# [TO DO]
The lines from the start of the listing through the line containing "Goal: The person" should be printed exactly, and no other lines should be printed.

# [INPUT MATERIAL]
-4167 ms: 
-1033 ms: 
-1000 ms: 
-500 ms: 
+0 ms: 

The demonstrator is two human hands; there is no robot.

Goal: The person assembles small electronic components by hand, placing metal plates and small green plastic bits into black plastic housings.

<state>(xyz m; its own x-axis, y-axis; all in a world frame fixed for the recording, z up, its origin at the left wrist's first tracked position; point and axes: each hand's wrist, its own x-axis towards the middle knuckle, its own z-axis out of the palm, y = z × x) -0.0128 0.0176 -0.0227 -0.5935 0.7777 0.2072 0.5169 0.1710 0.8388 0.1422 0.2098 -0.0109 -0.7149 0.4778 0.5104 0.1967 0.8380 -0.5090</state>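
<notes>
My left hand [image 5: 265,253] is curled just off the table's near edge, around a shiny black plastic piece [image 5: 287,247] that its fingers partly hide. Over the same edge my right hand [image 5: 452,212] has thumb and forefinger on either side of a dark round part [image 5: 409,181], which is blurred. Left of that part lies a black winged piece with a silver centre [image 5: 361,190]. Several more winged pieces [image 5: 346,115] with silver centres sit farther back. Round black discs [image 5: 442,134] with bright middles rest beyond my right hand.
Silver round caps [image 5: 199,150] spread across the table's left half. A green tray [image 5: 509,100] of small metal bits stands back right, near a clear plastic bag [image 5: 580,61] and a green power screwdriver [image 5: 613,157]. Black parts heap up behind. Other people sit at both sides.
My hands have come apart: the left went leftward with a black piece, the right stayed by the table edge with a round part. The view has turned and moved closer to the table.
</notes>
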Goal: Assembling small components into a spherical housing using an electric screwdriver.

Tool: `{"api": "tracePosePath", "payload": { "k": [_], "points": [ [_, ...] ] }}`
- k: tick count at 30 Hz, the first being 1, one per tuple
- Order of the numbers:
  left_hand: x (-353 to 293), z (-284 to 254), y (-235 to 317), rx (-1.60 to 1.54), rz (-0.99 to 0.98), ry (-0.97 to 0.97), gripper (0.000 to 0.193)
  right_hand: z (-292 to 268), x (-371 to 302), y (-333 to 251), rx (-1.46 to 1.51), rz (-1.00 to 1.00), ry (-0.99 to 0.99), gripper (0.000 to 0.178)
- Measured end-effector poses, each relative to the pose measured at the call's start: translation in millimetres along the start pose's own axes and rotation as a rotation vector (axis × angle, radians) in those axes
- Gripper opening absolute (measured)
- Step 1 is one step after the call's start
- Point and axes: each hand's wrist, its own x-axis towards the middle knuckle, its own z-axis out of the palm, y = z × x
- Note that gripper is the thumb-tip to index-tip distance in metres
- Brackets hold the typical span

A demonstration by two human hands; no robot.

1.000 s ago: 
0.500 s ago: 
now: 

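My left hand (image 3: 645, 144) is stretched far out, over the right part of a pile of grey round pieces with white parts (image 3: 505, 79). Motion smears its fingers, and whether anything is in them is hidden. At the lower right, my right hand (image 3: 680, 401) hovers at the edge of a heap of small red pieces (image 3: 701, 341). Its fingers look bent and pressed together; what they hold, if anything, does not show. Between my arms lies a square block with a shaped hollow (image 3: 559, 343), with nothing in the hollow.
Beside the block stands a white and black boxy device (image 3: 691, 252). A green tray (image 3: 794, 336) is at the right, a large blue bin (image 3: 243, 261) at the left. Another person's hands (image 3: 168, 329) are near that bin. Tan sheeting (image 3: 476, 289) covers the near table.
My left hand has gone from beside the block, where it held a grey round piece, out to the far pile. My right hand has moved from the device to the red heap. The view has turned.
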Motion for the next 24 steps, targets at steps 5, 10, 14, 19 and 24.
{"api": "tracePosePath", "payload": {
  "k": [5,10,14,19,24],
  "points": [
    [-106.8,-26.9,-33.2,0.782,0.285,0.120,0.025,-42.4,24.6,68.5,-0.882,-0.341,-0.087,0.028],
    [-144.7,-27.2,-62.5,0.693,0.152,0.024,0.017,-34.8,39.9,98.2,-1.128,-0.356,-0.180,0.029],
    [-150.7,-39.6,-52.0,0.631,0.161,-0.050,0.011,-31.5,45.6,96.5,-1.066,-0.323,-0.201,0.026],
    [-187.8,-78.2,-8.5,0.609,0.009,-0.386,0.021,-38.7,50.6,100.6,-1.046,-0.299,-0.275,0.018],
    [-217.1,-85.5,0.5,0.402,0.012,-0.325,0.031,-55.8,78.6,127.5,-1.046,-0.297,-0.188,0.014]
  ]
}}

# [COMPLETED TASK]
-4167 ms: 
-1033 ms: 
-1000 ms: 
-500 ms: 
+0 ms: 

The demonstrator is two human hands; there is no robot.

Goal: The person assembles small electronic components by hand, placing metal plates and small green plastic bits into black plastic housings.

Output for this exercise is complete.